Der ehemalige Sprecher der Kölner Staatsanwaltschaft, Günther Feld, macht sich für eine Sensibilisierung angehender Richterinnen und Richter für NS- und SED-Unrecht stark. In Berlin hat er erste Vorträge nach dem geänderten Richtergesetz gegeben. „Es geht darum, die Reflexion zu dem Thema Recht und Ethik wachzurufen“, erläuterte Feld im Interview mit dem journalistischen Digitalverlag KIVVON in Berlin. So sei von den Nationalsozialisten Juden der gesetzliche Mieterschutz verwehrt worden, während die SED in Lebensläufe eingegriffen und beispielsweise dafür gesorgt habe, dass junge Leute aus politischen Gründen nicht studieren durften.

Die Beschäftigung mit rechtlicher Ethik vor dem Hintergrund deutscher Diktaturen sei durchaus aktuell, betonte Feld.

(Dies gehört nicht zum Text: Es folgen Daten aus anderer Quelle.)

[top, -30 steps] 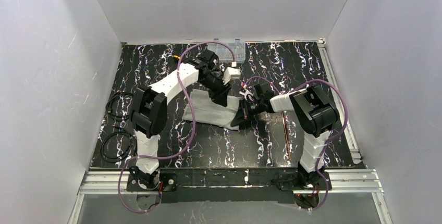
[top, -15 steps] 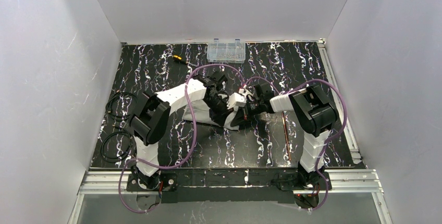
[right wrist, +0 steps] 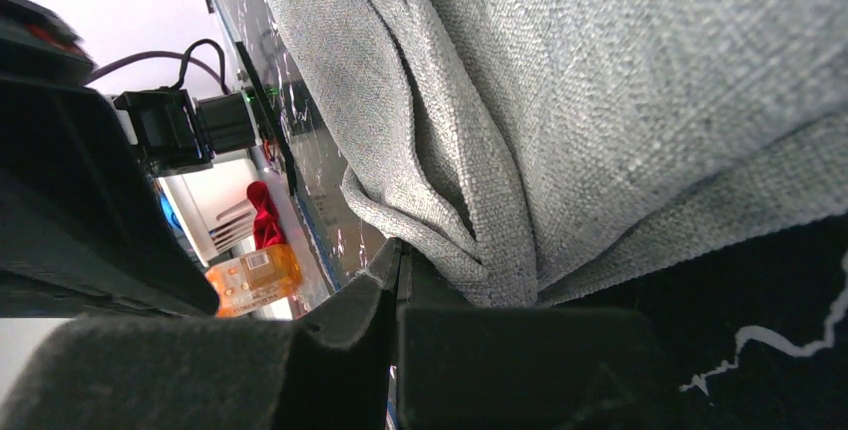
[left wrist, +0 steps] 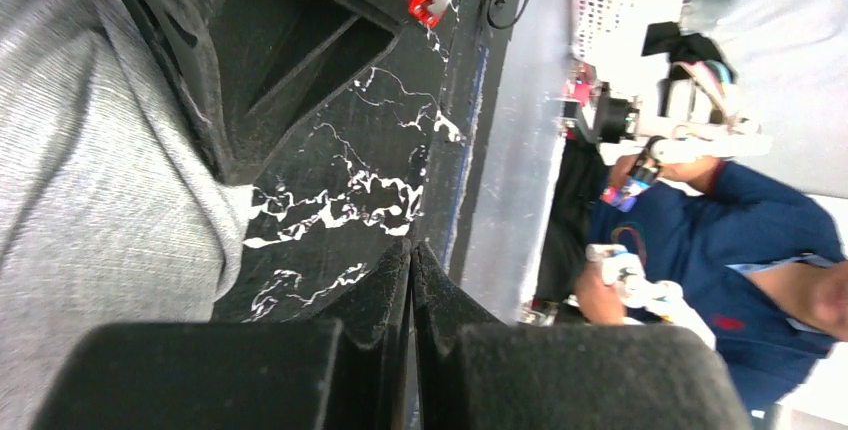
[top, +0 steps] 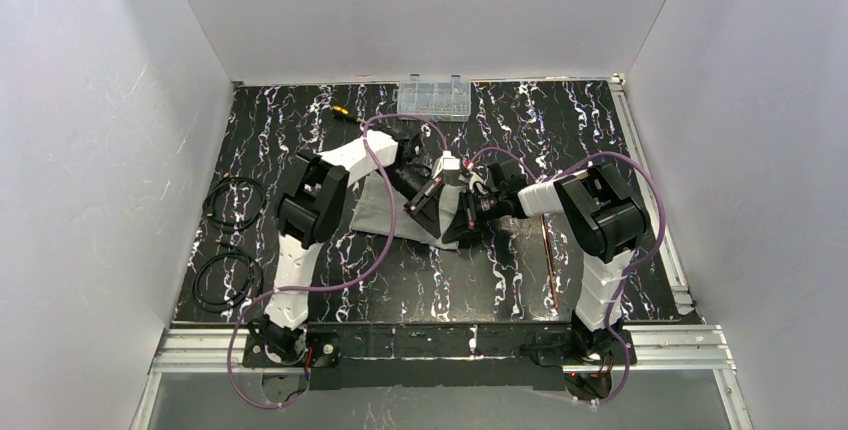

So werde nach schlimmen Verbrechen häufig nach härteren Gesetzen gerufen. „Das sind so Anfänge von nicht überlegtem Rufen nach Strenge, nach Härte.“

Der pensionierte Oberstaatsanwalt Günther Feld äußerte sich in dem Gespräch auch zur Berichterstattung der „taz“, wonach der deutsche Verfassungsschutz anderen Behörden nicht mitgeteilt haben soll, wo sich der NS-Kriegsverbrecher Alois Brunner aufgehalten habe. Feld war bei der Kölner Staatsanwaltschaft für die strafrechtliche Verfolgung Brunners zuständig. „Wenn man ihn insofern geschützt hat, als man nicht mitgeteilt hat, wo er ist – wenn das so zutrifft, kann ich nur sagen: Eine Schweinerei!“

Brunner sei ein Massenmörder gewesen, so Feld: „Er hat für Eichmann als rechte Hand in ganz Europa Juden zusammengetrieben, deportieren lassen mit dem Endziel Auschwitz oder andere Vernichtungslager, wo sie dann tatsächlich ermordet worden sind.“ Brunner hätte vor Gericht gehört, so der frühere Staatsanwalt.